Tant qu’il y aura du pétrole, il y aura Sonatrach, et tant qu’il y aura Sonatrach, l’Algérie aura sa pitance, dit un vieux dicton qu’on pouvait entendre de la vieille garde de l’entreprise pétrolière.

Mais aujourd’hui, les choses ont changé. En pis. Depuis 2011, près de 16 000 cadres et techniciens spécialisés ont quitté l’entreprise mastodonte pour rallier d’autres sociétés pétrolières. La saignée est importante, puisque beaucoup de ceux qui avaient été mis à la retraite sont devenus des conseillers gagnant dans des entreprises du pétrole dans les pays du Golfe ou chez des majors occidentales.
Réunis à la Base du 24 février de Hassi Messaoud pour discuter des « Perspectives de Sonatrach à l’orée de 2030 », les responsables de l’entreprise ont admis le départ de près de 16 000 cadres et techniciens durant les six dernières années, considérant qu’il s’agissait d’une saignée dans l’entreprise.
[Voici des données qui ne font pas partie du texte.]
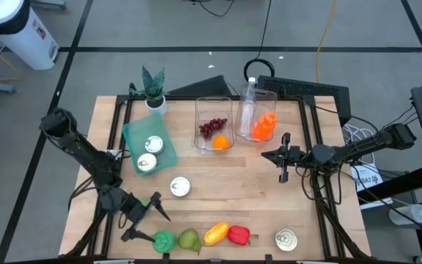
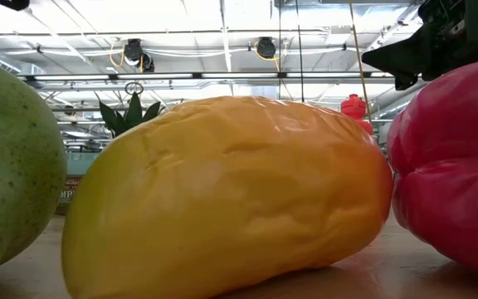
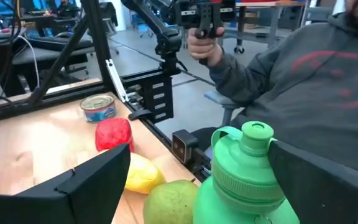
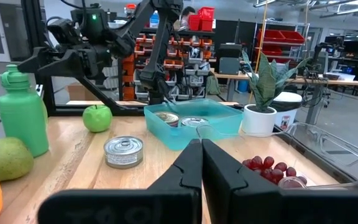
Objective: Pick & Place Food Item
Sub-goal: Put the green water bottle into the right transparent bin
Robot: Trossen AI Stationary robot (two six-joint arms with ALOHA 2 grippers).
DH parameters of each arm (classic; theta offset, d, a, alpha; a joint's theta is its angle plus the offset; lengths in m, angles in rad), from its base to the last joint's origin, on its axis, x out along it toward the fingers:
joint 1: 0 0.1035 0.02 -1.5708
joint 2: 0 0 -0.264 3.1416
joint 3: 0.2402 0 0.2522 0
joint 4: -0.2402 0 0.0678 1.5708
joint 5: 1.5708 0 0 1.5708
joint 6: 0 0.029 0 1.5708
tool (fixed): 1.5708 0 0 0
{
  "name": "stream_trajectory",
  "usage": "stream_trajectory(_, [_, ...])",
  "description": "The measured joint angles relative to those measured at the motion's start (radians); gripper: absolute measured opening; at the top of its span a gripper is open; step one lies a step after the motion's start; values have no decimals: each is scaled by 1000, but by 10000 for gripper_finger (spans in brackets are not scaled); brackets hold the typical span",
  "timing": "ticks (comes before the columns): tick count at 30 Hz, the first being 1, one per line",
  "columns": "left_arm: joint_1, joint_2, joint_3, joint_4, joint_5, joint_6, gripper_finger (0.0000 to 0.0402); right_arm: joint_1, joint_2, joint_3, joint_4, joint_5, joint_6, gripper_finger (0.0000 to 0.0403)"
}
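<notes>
A row of food lies along the near edge: a green pear [image 1: 189, 239], a yellow mango [image 1: 216, 234] and a red pepper [image 1: 238, 235]. A green bottle [image 1: 164, 240] stands upright at the row's left end. My left gripper [image 1: 149, 226] hovers open just left of the bottle. In the left wrist view the bottle [image 3: 244, 177] shows between the two fingers; I see no touch. A green apple [image 4: 97, 117] rests on the table beside that gripper. My right gripper [image 1: 266, 155] waits shut above the table's right half, holding nothing.
A teal tray [image 1: 133, 132] with cans sits at far left by a potted plant [image 1: 153, 88]. Two clear bins [image 1: 215, 103] hold grapes, an orange, a bottle and an orange item. Loose cans [image 1: 179, 187] [image 1: 286, 240] stand on the wood. A person [image 3: 303, 81] sits beyond the near edge.
</notes>
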Motion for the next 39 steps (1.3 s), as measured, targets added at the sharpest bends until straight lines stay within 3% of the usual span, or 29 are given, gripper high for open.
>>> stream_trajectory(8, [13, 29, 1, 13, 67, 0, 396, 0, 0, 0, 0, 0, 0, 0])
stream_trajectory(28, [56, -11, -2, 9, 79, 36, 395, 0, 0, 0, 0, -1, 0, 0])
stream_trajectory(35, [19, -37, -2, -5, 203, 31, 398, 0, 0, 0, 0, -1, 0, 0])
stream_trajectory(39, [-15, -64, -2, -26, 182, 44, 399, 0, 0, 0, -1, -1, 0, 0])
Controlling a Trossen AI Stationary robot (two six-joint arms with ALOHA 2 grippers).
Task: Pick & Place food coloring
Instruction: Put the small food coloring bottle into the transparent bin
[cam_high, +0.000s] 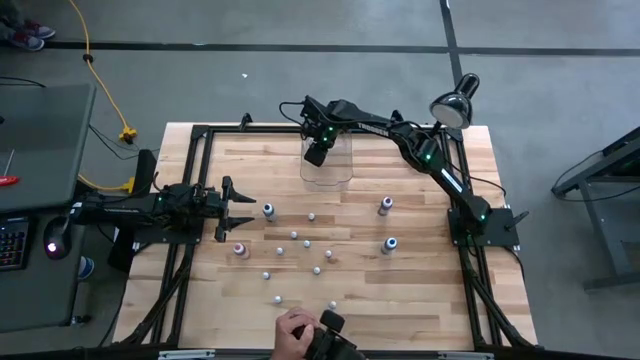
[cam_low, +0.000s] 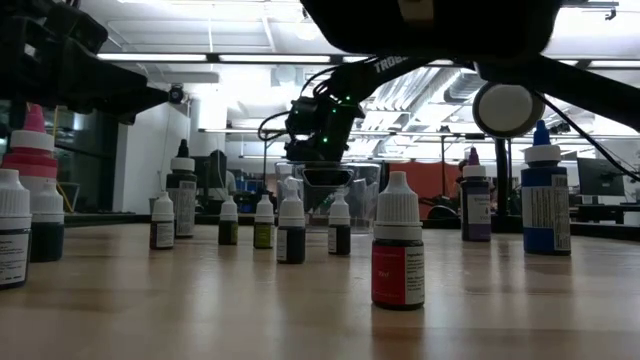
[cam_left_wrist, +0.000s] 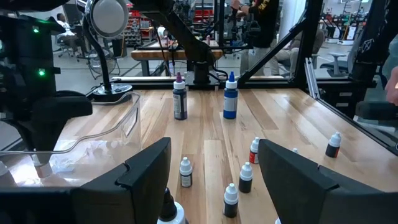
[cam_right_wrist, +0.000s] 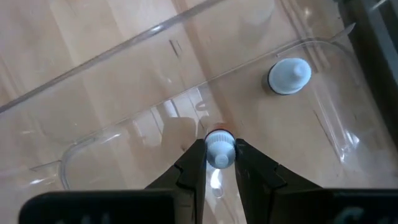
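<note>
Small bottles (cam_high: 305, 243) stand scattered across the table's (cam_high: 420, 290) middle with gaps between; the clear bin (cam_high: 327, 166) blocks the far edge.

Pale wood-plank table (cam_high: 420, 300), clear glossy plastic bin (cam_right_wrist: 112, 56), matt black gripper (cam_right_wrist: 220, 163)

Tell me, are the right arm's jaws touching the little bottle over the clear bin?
Touching. The right wrist view shows both jaws pressed against the bottle's white cap.
</note>
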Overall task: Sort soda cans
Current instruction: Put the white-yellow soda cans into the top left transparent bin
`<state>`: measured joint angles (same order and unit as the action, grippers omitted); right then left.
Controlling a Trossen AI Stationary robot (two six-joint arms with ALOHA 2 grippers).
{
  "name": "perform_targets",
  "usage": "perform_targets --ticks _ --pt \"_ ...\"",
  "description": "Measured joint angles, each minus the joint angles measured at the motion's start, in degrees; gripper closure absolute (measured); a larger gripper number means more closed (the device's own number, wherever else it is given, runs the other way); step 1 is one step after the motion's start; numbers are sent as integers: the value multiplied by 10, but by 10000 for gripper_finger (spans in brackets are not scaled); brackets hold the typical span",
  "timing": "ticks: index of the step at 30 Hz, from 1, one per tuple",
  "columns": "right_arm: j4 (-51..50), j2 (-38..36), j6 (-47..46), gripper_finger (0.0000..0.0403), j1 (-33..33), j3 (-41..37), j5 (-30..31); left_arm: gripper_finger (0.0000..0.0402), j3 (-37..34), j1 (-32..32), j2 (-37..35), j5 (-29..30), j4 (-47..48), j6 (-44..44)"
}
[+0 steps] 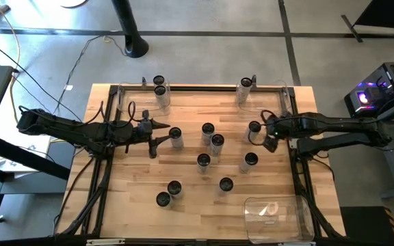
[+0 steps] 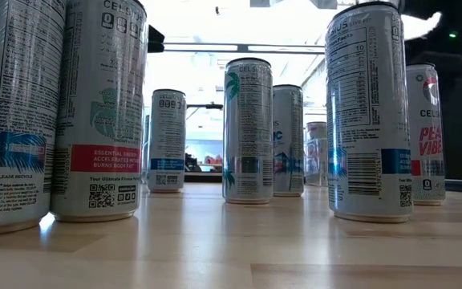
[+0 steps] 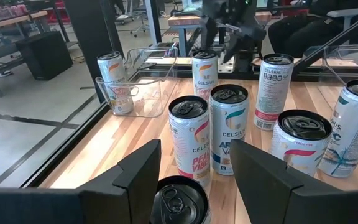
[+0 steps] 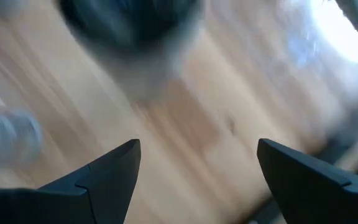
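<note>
Several soda cans stand upright on the wooden table (image 1: 142,205); their white sides carry coloured prints. My left gripper (image 1: 164,134) is open at the table's left, its fingers on either side of one can (image 1: 176,137), whose dark top (image 3: 179,199) shows between them in the left wrist view; I see no touch. My right gripper (image 1: 264,135) is open on the table's right, beside another can (image 1: 254,128), which shows blurred ahead of the fingers (image 4: 129,37). Two cans (image 1: 159,85) stand in the far left bin, one can (image 1: 245,87) in the far right bin.
A group of cans (image 1: 211,140) stands mid-table between the two arms, with more (image 1: 168,193) toward the near edge. A clear plastic bin (image 1: 276,215) sits at the near right corner. Clear bins (image 1: 135,99) line the far edge. Frame rails run along both table sides.
</note>
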<state>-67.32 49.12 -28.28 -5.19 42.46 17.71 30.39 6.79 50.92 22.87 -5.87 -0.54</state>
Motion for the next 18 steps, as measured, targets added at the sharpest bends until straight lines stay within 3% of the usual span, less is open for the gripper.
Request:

Si certains départs ont été justifiés par la mise à la retraite, dans beaucoup de cas, il s’agissait d’une quête personnelle d’autres horizons, plus rentables et mieux respectueux de leur profil, car Sonatrach n’offrait plus rien d’attractif, ni sur le plan de la rémunération, ni encore moins sur celui de la considération des compétences professionnelles, faisant entrer l’entreprise dans l’ère du fonctionnariat et du salariat.
Pour pallier à ce manque d’attractivité, le P-dg de Sonatrach, après avoir admis les erreurs passées, dit avoir échafaudé un plan, « une révolution interne », pour séduire et maintenir les cadres dans leurs postes de travail, par une meilleure révision de leurs salaires et une attractivité professionnelle, dont il n’a pas dévoilé les détails.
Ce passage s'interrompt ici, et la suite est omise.